ENH: Support array-like `n` in random.random.multinomial #9710

ColCarroll · 2017-09-18T22:57:34Z

This changes the numpy.random.multinomial API to be more similar to the API for numpy.random.binomial. In particular, something like this:

>>> np.random.binomial([10, 20], 0.2)
array([2, 7])

>>> np.random.multinomial([10, 20], [0.2, 0.8])
array([[ 1,  9],
       [ 4, 16]])

I did some light benchmarking, and it seems like the current use case is equally fast, while this provides at least some speed up over np.array([np.random.multinomial(n, pvals) for n in nvals]).

charris · 2017-09-19T00:24:36Z

numpy/random/mtrand/mtrand.pyx

@@ -4549,7 +4549,7 @@ cdef class RandomState:

        Parameters
        ----------
-        n : int
+        n : int or array_like of ints


Needs .. versionchanged:: 1.14.0 with a note that allowing array_like here is new. You can find examples in the file.

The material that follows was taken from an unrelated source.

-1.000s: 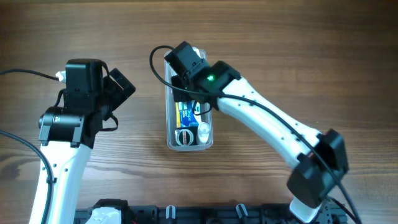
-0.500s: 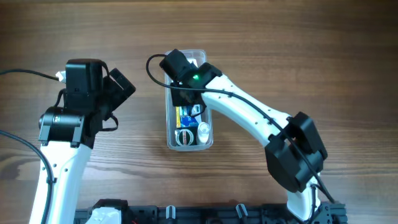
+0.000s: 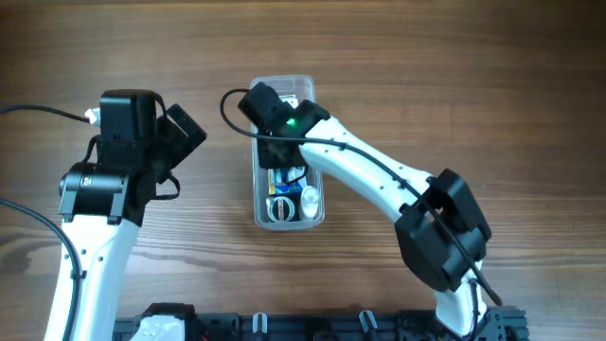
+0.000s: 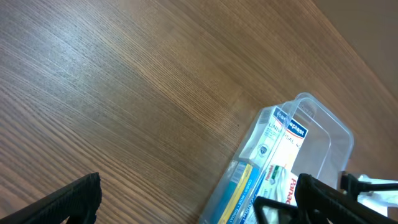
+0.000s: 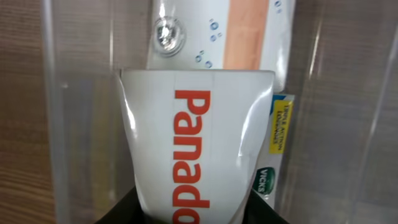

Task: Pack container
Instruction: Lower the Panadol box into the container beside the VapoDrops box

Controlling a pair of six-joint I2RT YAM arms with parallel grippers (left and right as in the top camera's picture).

eric-wieser · 2017-09-18T23:06:13Z

numpy/random/mtrand/mtrand.pyx

-                    mnix[i+d-1] = dn
-
-                i = i + d
+            for k from 0 <= k < m:


This is outdated syntax for Pyrex compatibility

eric-wieser · 2017-09-19T03:29:35Z

I'm wary of adding another (m)(n)->(m,n) function instead of trying to give normal broadcasting rules.

Can we make it work as:

>>> np.random.multinomial([[10, 20]], [0.2, 0.8])
array([[ 1,  9],
       [ 4, 16]])

I'm also wondering if accepting an ND p array would make sense, with out[i,j,k] = count_with(p[i,j,k]) (but broadcasting) - but that doesn't need to be dealt with now

ColCarroll · 2017-09-20T12:32:01Z

I removed what I think was the pyrex compatibility, but I'm not sure I understand your point about broadcasting? Would you guess the right approach is (in case n and pvals are both arrays) to use <broadcast>PyArray_MultiIterNew? Still learning some of this Cython...

ColCarroll · 2017-09-30T14:46:33Z

I tried a bit to use np.broadcasting, but it gets funny since the multinomial naturally wants to associate each integer n with a vector of p_vals. I'm happy to keep trying to update, but might need an example of a similar pattern (where the broadcasting was against all but the last dimension).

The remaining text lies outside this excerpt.